WHAT THE TASK REQUIRES
Reproduce the entries below exactly, but only from the line containing "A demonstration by" to the line containing "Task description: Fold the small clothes", inclusive.
┌─ PROVIDED MATERIAL
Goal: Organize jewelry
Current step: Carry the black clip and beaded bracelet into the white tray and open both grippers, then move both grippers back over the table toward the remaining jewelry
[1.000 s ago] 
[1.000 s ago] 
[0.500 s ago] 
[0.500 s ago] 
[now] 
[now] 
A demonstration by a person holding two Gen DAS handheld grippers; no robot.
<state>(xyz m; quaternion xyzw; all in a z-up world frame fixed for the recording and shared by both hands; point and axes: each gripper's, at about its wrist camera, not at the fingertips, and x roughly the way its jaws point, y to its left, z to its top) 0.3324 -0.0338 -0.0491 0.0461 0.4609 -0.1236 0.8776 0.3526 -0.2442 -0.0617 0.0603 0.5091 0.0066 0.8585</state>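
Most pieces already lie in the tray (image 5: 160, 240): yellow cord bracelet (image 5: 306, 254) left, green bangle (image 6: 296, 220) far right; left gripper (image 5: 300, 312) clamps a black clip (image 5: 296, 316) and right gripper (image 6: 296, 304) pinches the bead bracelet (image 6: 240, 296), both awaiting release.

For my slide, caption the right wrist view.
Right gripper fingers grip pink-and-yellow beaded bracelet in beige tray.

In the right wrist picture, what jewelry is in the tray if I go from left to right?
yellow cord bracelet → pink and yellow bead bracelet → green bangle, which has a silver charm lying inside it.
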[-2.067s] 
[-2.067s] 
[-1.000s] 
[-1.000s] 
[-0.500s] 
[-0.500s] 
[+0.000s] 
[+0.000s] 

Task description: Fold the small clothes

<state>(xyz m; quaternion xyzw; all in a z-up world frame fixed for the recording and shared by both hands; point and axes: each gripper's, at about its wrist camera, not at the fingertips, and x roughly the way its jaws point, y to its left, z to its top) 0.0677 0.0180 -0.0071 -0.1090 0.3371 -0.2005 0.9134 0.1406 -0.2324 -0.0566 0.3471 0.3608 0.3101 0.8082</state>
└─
OUTPUT BELOW
A demonstration by a person holding two Gen DAS handheld grippers; no robot.
<state>(xyz m; quaternion xyzw; all in a z-up world frame fixed for the recording and shared by both hands; point and axes: each gripper's, at about its wrist camera, not at the fingertips, and x roughly the way its jaws point, y to its left, z to its top) 0.3324 -0.0338 -0.0491 0.0461 0.4609 -0.1236 0.8776 0.3526 -0.2442 -0.0617 0.0603 0.5091 0.0066 0.8585</state>
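Most pieces already lie in the tray (image 5: 160, 240): yellow cord bracelet (image 5: 306, 254) left, green bangle (image 6: 296, 220) far right; left gripper (image 5: 300, 312) clamps a black clip (image 5: 296, 316) and right gripper (image 6: 296, 304) pinches the bead bracelet (image 6: 240, 296), both awaiting release.

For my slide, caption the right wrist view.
Right gripper fingers grip pink-and-yellow beaded bracelet in beige tray.

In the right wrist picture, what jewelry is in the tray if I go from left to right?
yellow cord bracelet → pink and yellow bead bracelet → green bangle, which has a silver charm lying inside it.
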[-2.067s] 
[-2.067s] 
[-1.000s] 
[-1.000s] 
[-0.500s] 
[-0.500s] 
[+0.000s] 
[+0.000s] 

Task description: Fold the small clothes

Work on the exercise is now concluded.